- TASK PROMPT -
Please reproduce the listing verbatim, without its images.

- RECORDED INFORMATION -
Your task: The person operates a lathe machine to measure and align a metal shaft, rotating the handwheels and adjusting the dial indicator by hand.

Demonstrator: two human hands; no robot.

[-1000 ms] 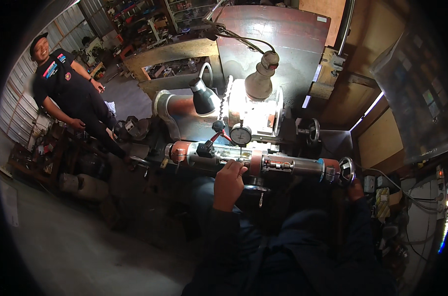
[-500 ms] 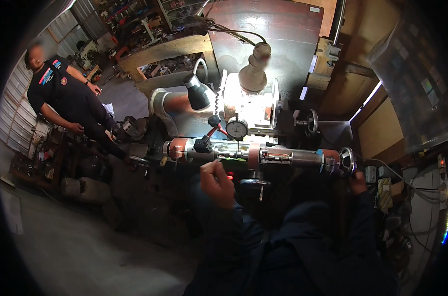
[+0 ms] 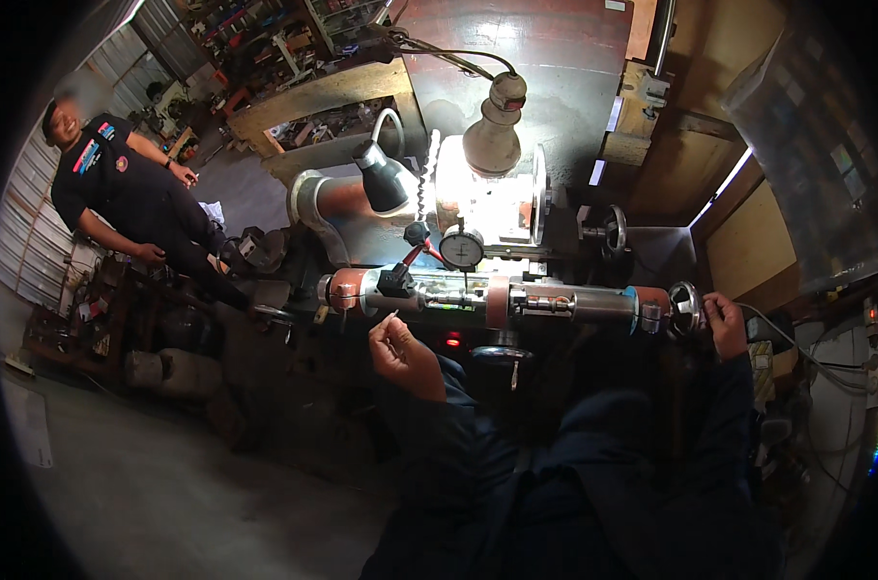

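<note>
Your left hand (image 3: 407, 362) is raised in front of the shaft (image 3: 451, 299), near it and to the left of its middle. The thumb and forefinger are brought together at the tips and the other fingers are curled; you cannot tell whether a small piece is pinched there. Your right hand (image 3: 727, 326) is at the outer side of the metal handwheel (image 3: 685, 309), its fingers bent toward the rim; you cannot tell whether they clamp it or only lie against it. The two hands are well apart.

The dial gauge (image 3: 461, 251) has a round, pale face turned toward you; its marks are too small to read. The bystander's dark shirt (image 3: 100, 164) bears coloured prints, likewise illegible at this size.

The shaft is directly ahead of you, with its long axis running left to right and dropping slightly toward the right. The red-brown collar (image 3: 498, 304) surrounds the line near its middle, and the handwheel is at the right end, with its face turned right. The gauge is above the shaft, with its stem pointing down to it; contact cannot be confirmed. The black block (image 3: 396, 279) is on the left section, and the black lamp (image 3: 386, 179) is behind it.
</note>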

- YOUR RESPONSE -
Your task: The person operates a lathe machine to measure and align a metal shaft, rotating the handwheels and adjusting the dial indicator by hand.

Demonstrator: two human hands; no robot.

[-1000 ms] 
[-500 ms] 
[+0 ms] 

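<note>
Your left hand (image 3: 407, 362) is raised in front of the shaft (image 3: 451, 299), near it and to the left of its middle. The thumb and forefinger are brought together at the tips and the other fingers are curled; you cannot tell whether a small piece is pinched there. Your right hand (image 3: 727, 326) is at the outer side of the metal handwheel (image 3: 685, 309), its fingers bent toward the rim; you cannot tell whether they clamp it or only lie against it. The two hands are well apart.

The dial gauge (image 3: 461, 251) has a round, pale face turned toward you; its marks are too small to read. The bystander's dark shirt (image 3: 100, 164) bears coloured prints, likewise illegible at this size.

The shaft is directly ahead of you, with its long axis running left to right and dropping slightly toward the right. The red-brown collar (image 3: 498, 304) surrounds the line near its middle, and the handwheel is at the right end, with its face turned right. The gauge is above the shaft, with its stem pointing down to it; contact cannot be confirmed. The black block (image 3: 396, 279) is on the left section, and the black lamp (image 3: 386, 179) is behind it.
</note>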

This answer requires nothing further.